Meeting on January 20th, the Peripheral and Central Nervous System Drugs Advisory Committee of the FDA met to discuss potential approval for Amyvid, a novel radiotracer used to image beta amyloid plaque in the brain. Manufactured by Eli Lilly, Amyvid (florbetapir) is a PET radiotracer which binds to beta amyloid plaque, identified as an indicator of the progression of Alzheimer's disease. The Committee voted not to fully approve the new radiotracer, but rather, to give conditional approval should the manufacturer provide a sufficient training program for readers. Previous studies demonstrated significant variation in readers' ability to extract and interpret data, resulting in a high false-positive rate. The FDA is not calling for more research trials, but rather, that once a training program has been developed, the FDA will likely approve the radiotracer.
To date, the use of PET for neuroimaging has previously been challenging due to the lack of brain-specific radiotracers given existing limitations of using FDG-glucose. High metabolism in the brain renders standard glucose-based imaging unreliable, and PET has thus far been used primarily for oncologic imaging. Amyvid avoids this setback by binding directly to beta amyloid plaque, rather than tracking a specific metabolic process. While Amyvid will not likely be able to definitively diagnose Alzheimer's disease, it can confidently rule it out in favor of other neurodegenerative disorders.

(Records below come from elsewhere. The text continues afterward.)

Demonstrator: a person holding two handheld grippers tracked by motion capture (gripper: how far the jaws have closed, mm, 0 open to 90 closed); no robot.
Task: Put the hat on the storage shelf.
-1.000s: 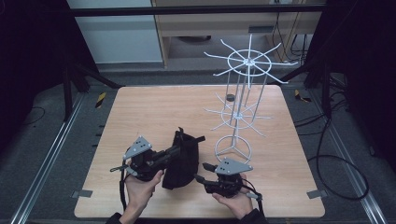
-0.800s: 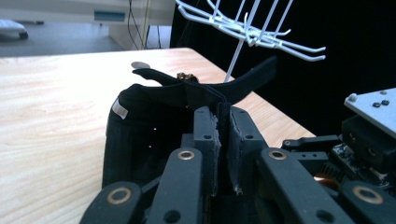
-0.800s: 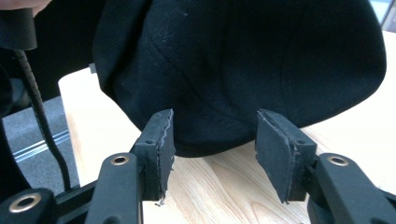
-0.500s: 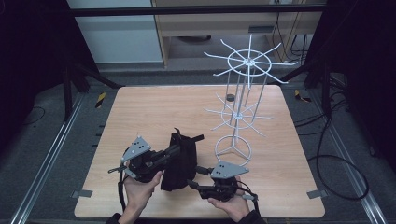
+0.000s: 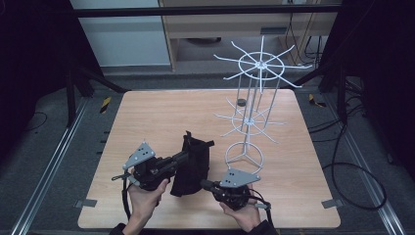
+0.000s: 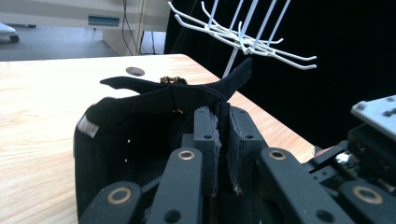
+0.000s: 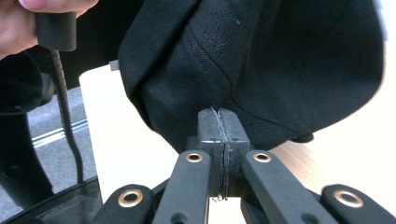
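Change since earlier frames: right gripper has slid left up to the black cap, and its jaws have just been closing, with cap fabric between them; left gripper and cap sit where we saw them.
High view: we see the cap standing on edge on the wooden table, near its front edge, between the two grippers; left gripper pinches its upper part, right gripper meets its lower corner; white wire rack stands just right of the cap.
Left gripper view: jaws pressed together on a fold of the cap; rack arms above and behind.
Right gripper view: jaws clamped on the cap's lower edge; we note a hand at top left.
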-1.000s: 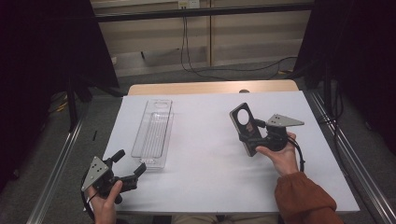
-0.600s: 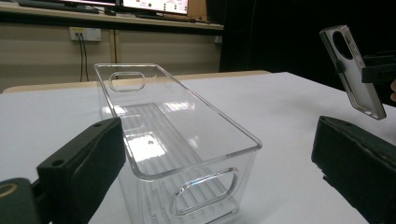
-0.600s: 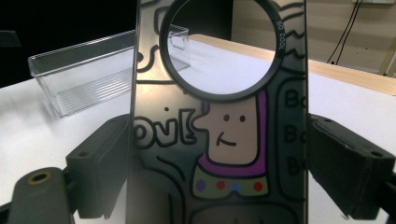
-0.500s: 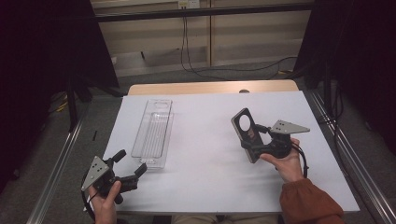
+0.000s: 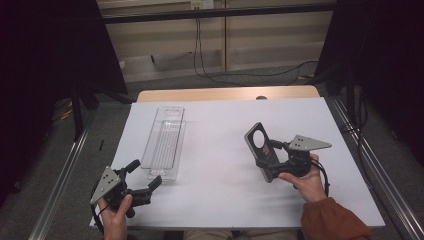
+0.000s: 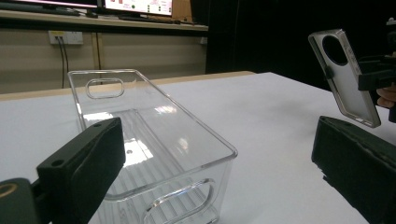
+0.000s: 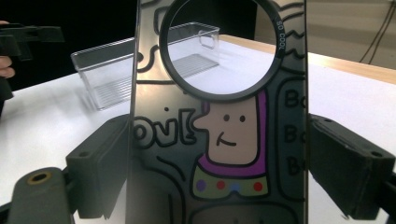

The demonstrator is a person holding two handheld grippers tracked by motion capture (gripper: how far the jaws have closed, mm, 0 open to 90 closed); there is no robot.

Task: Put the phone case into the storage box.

While the availability of Amyvid marks an important step in the evolution of PET imaging to assess myriad neurodegenerative diseases, there is still uncertainty within the medical field regarding the value of detecting precursors to Alzheimer's disease. Without a valid treatment plan, questions remain as to the anxiety placed on the patient and their family in knowing that Alzheimer's is potentially impending. Confidently ruling out Alzheimer's can redirect physician attention to other diseases but detection of beta amyloid plaque does not always indicate Alzheimer's will be present. However, conditional approval of Amyvid and more widespread use of the neuro PET imaging agent can help to further answer these questions and determine an appropriate course of action.